### EXERCISE INSTRUCTIONS
The response must contain every line below in which "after" appears.

DATASET EXCERPT Start Marker

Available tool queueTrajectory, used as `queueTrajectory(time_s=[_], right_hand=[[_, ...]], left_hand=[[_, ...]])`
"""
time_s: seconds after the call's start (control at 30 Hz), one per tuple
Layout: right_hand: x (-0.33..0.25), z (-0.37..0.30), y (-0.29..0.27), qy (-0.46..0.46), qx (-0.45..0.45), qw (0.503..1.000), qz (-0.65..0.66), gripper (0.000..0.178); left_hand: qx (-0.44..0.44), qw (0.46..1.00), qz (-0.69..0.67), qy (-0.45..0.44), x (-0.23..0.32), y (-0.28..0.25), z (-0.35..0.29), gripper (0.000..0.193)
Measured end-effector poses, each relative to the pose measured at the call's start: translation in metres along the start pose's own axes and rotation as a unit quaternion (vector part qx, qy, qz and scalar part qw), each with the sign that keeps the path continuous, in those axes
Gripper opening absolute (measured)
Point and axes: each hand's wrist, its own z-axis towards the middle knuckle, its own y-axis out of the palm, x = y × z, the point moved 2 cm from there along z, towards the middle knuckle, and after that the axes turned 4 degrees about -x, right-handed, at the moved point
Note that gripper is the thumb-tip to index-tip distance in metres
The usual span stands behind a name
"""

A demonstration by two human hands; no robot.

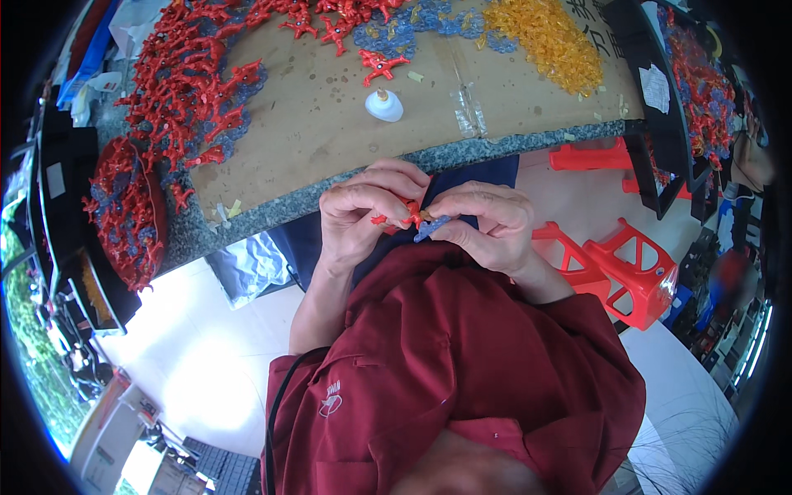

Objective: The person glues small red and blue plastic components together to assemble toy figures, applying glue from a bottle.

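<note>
Just off the table's near edge, my two hands meet in front of my body. In the fingers of my left hand (363, 206) is a small red plastic figure (411, 216), its limbs poking out past the fingertips. My right hand (487, 219) pinches a translucent blue plastic piece (431, 227) against the figure, with a bit of orange between them. Whether the pieces are joined cannot be seen. Straight ahead on the cardboard stands a white squeeze bottle (384, 105) with a pointed tip. A single red figure (382, 66) lies beyond it.
Red figures (177, 78) with blue parts heap along the table's left side. A red basin (124, 214) of them sits at the left corner. Blue pieces (421, 25) and an orange pile (549, 41) lie at the back. Red stools (631, 272) stand at right, below black trays (660, 107).
</note>
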Motion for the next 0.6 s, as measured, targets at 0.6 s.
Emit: queueTrajectory(time_s=[0.6], right_hand=[[0.033,-0.003,0.008,-0.001,-0.006,0.948,0.317,0.018]], left_hand=[[-0.002,0.97,0.227,-0.089,0.033,0.014,0.009,0.016]])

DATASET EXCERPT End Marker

### FINISHED EXERCISE
time_s: seconds after the call's start (control at 30 Hz), one per tuple
Point and axes: each hand's wrist, its own z-axis towards the middle knuckle, its own y-axis out of the palm, x = y × z, the point moved 2 cm from there along z, towards the middle knuckle, and after that the axes turned 4 degrees about -x, right-handed, at the moved point

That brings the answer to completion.